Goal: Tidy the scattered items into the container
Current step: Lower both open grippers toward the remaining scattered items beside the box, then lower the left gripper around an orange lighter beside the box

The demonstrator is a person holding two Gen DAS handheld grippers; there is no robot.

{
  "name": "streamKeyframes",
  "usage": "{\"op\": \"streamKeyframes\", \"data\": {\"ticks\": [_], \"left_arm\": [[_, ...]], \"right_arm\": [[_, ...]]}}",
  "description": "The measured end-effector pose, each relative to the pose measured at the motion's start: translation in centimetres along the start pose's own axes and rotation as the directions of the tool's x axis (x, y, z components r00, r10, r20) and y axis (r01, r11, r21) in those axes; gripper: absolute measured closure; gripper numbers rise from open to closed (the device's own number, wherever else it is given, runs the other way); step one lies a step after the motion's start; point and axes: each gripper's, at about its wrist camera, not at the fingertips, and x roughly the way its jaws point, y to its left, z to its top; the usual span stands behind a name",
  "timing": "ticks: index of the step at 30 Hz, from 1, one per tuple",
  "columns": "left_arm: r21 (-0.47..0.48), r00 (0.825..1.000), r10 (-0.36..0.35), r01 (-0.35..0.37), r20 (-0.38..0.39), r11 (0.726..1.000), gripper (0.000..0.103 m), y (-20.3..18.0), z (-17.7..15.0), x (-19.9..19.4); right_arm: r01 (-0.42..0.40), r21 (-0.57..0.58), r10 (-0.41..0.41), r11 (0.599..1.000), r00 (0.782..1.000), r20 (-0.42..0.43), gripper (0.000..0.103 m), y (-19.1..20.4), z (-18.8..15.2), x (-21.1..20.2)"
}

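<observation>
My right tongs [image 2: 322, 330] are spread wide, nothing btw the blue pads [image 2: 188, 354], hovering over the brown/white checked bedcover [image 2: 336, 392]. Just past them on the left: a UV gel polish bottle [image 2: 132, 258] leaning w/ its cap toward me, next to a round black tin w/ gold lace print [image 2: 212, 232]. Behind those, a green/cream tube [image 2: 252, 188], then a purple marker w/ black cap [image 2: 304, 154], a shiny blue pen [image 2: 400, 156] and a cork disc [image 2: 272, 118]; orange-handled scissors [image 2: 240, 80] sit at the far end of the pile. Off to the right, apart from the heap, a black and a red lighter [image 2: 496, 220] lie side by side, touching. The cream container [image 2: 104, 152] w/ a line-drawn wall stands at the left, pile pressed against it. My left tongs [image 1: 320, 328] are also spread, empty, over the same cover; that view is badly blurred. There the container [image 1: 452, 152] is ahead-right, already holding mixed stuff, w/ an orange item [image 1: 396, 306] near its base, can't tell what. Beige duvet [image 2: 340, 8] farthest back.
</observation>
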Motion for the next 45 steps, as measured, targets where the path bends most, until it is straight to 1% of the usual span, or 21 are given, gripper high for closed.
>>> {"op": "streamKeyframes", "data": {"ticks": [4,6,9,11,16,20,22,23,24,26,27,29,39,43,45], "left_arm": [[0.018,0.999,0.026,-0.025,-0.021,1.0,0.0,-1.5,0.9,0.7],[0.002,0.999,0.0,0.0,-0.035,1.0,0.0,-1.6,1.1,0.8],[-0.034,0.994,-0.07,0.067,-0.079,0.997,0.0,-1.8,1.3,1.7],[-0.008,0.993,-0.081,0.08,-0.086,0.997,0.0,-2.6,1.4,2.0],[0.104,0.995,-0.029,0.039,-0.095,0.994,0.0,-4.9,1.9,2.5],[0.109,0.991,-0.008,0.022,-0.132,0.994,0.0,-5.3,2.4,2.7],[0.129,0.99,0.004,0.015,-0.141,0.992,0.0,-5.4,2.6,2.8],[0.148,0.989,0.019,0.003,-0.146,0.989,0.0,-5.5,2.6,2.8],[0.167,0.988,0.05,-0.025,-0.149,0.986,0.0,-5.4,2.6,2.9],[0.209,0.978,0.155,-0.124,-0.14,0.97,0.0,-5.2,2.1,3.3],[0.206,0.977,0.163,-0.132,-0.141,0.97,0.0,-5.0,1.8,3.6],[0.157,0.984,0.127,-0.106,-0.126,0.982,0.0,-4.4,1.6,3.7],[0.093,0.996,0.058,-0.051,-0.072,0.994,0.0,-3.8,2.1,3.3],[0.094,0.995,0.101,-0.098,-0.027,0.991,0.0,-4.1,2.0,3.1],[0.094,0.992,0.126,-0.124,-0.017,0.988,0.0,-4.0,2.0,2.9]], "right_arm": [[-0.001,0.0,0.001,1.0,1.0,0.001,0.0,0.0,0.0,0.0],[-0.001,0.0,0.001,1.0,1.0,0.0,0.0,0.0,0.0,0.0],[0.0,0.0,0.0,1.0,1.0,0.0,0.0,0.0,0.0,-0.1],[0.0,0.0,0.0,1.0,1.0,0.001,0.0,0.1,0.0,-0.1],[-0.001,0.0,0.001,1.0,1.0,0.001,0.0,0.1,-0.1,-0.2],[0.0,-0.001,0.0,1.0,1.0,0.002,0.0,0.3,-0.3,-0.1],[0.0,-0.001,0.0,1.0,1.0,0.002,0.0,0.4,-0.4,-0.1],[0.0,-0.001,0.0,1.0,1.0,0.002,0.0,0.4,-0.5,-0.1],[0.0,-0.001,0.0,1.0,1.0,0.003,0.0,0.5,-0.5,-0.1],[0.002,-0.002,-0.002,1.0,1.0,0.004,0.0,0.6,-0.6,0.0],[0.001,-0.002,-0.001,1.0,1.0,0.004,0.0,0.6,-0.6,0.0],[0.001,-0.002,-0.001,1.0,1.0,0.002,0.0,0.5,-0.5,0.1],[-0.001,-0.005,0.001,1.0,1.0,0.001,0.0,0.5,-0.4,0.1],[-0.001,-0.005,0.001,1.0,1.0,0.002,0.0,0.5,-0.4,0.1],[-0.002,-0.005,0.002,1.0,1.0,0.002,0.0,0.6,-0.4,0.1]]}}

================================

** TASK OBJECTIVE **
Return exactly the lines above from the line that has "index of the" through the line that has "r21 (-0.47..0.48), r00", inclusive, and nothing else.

** OUTPUT OF THE EXERCISE **
  "timing": "ticks: index of the step at 30 Hz, from 1, one per tuple",
  "columns": "left_arm: r21 (-0.47..0.48), r00 (0.825..1.000), r10 (-0.36..0.35), r01 (-0.35..0.37), r20 (-0.38..0.39), r11 (0.726..1.000), gripper (0.000..0.103 m), y (-20.3..18.0), z (-17.7..15.0), x (-19.9..19.4); right_arm: r01 (-0.42..0.40), r21 (-0.57..0.58), r10 (-0.41..0.41), r11 (0.599..1.000), r00 (0.782..1.000), r20 (-0.42..0.43), gripper (0.000..0.103 m), y (-19.1..20.4), z (-18.8..15.2), x (-21.1..20.2)"

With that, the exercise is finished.